- _Work request_:
Between the line containing "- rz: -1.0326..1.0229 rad" and the line containing "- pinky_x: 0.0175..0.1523" lies a run of lines; give that run again exactly, with both of those lines, and nothing else from the entries below.

- _Records supplied_:
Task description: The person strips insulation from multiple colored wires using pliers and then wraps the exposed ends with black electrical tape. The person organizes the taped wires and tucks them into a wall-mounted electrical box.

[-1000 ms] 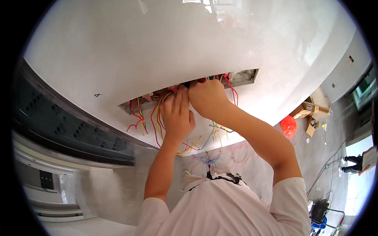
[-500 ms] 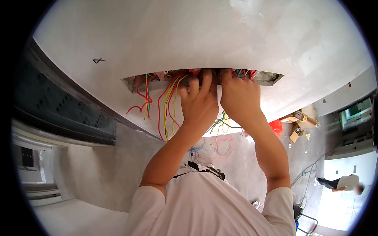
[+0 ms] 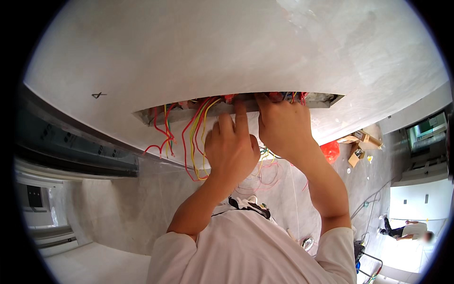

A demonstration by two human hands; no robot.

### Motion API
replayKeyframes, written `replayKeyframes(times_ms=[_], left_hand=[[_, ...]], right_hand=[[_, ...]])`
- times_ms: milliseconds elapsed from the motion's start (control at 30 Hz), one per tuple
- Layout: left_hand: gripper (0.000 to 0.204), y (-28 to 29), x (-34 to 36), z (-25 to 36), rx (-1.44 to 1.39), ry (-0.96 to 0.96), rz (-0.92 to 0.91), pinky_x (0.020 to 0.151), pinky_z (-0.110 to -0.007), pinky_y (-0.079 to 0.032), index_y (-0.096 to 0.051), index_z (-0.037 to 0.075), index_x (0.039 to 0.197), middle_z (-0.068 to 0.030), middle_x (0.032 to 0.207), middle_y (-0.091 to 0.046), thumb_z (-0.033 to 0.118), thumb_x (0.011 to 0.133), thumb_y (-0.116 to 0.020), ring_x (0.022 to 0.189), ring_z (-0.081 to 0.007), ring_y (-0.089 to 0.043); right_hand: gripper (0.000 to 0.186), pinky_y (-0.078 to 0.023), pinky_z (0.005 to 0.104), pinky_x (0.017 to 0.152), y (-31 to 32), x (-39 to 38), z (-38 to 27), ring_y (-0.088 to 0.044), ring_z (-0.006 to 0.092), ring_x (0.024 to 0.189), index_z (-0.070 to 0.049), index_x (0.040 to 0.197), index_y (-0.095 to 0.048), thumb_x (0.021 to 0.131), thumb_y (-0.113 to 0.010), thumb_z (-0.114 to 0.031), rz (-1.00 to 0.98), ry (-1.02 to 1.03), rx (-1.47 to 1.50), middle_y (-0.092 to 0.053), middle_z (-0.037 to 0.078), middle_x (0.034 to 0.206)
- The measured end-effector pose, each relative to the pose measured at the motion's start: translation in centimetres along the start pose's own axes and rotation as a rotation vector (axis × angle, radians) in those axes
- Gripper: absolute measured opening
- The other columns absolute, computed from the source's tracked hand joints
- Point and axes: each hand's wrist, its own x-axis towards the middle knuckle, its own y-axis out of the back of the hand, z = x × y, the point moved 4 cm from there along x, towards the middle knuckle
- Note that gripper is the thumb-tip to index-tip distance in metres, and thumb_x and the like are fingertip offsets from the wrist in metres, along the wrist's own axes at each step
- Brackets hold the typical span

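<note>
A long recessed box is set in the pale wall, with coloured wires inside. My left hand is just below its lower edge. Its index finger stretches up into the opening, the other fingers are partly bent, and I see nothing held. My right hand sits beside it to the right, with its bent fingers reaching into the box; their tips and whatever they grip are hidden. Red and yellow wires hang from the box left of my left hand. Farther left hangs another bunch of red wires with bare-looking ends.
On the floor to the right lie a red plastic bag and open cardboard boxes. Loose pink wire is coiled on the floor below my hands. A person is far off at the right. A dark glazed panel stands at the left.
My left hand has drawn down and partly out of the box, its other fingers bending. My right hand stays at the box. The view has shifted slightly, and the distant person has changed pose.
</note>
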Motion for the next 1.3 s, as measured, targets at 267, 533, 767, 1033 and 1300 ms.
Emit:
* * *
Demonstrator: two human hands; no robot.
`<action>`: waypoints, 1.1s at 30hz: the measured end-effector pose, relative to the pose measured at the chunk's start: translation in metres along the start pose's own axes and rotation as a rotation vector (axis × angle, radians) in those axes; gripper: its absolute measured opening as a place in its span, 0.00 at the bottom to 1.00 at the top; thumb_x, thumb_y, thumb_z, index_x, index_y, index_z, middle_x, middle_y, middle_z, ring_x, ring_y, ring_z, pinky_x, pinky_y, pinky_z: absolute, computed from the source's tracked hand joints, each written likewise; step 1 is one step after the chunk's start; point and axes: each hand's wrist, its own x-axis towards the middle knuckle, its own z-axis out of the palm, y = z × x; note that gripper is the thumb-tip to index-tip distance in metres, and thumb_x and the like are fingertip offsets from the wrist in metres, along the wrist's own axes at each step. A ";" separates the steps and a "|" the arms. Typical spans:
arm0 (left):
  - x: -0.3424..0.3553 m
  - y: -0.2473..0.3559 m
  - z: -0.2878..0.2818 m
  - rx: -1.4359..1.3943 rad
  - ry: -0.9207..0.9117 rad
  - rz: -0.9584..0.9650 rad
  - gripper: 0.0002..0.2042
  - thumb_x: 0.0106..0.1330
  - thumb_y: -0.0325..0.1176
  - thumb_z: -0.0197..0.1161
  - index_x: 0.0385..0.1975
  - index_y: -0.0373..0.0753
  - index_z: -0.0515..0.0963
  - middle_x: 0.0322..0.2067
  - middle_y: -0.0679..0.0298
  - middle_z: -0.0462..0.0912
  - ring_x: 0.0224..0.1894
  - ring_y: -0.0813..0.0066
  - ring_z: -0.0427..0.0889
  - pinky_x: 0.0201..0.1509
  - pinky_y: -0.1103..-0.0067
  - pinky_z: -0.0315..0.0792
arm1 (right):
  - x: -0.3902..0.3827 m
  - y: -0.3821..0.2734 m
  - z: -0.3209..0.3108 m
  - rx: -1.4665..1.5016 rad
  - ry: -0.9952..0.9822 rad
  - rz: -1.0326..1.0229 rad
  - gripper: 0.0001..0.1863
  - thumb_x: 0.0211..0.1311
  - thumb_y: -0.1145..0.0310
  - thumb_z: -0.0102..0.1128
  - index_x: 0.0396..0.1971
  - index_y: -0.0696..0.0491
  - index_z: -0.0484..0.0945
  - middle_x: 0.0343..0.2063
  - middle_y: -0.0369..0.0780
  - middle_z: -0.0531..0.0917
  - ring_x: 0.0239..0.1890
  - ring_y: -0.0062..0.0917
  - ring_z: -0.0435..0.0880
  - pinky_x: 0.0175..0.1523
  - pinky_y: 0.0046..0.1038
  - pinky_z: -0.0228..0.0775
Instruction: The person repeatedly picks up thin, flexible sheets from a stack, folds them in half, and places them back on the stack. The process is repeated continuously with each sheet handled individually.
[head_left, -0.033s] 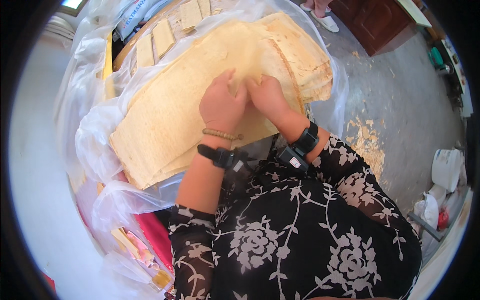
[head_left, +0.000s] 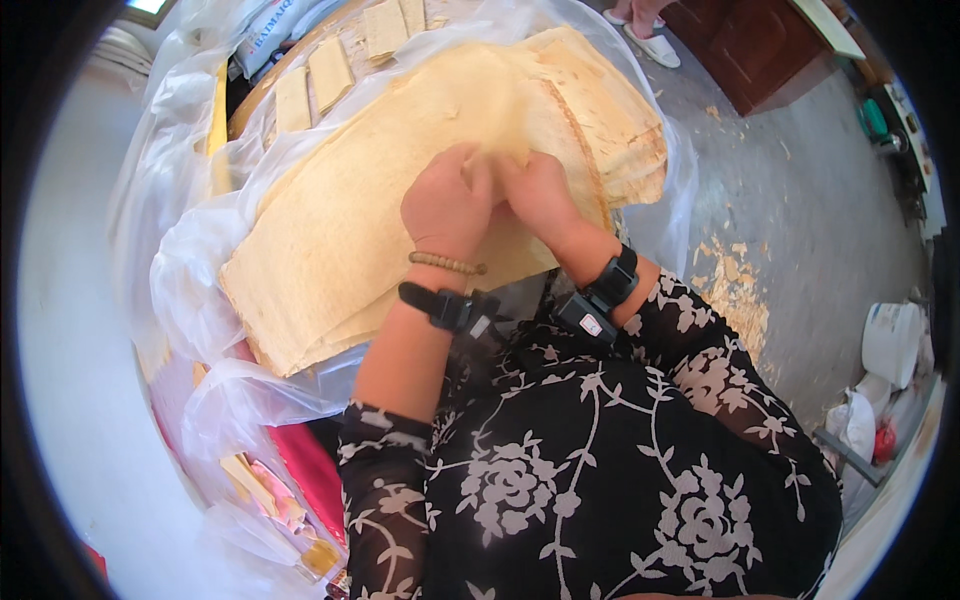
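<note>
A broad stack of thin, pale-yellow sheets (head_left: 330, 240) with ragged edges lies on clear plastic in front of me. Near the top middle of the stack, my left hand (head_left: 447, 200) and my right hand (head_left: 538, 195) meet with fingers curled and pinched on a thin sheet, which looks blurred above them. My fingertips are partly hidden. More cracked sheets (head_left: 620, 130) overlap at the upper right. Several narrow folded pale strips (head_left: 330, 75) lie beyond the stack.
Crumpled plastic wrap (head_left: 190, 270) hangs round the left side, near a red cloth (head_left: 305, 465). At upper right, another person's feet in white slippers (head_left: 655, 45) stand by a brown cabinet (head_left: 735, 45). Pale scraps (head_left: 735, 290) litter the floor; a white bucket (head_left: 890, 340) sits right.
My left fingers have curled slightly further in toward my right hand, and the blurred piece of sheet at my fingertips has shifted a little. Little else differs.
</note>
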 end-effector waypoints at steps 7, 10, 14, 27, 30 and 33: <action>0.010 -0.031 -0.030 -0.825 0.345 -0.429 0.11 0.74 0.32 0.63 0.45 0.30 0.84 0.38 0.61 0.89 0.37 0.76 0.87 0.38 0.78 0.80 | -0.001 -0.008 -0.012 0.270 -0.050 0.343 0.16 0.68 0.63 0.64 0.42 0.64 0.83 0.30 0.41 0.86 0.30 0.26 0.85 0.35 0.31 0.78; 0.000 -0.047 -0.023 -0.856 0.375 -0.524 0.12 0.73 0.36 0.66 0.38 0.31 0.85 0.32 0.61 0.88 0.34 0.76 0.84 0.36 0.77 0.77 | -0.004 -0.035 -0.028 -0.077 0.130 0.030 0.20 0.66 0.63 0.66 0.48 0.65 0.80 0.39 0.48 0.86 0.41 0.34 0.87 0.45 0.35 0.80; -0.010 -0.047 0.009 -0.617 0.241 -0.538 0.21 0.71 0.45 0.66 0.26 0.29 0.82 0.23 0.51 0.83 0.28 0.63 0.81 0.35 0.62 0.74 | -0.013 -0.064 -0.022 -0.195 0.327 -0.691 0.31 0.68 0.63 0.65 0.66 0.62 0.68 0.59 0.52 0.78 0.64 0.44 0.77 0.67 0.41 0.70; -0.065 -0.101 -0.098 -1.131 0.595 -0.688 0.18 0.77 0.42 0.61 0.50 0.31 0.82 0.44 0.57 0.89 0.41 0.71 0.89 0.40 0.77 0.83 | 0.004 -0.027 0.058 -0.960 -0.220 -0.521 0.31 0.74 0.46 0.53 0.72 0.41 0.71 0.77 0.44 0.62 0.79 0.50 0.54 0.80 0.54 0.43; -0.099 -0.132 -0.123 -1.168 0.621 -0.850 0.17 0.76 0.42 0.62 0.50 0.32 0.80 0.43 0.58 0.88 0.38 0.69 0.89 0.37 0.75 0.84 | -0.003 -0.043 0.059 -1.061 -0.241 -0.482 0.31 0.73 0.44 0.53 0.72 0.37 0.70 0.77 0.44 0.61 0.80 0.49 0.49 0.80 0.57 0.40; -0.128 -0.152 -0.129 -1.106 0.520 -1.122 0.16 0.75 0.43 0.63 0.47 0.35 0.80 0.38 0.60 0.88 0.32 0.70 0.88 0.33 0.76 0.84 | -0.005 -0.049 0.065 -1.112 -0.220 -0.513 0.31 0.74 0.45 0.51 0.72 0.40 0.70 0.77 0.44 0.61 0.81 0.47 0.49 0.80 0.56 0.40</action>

- _The completed task_:
  - rz: -1.0326..1.0229 rad
  - gripper: 0.0001..0.1863
  - thumb_x: 0.0211..0.1311
  - thumb_y: -0.1145..0.0310
  - thumb_z: -0.0102..0.1128
  - index_x: 0.0396..0.1971
  - index_y: -0.0696..0.0491
  - index_z: -0.0484..0.0945
  - middle_x: 0.0343..0.2063
  - middle_y: -0.0369..0.0780
  - middle_z: -0.0531..0.0917
  - ring_x: 0.0239..0.1890
  - ring_y: -0.0062..0.0917
  - ring_z: -0.0435..0.0880
  - pinky_x: 0.0175..0.1523

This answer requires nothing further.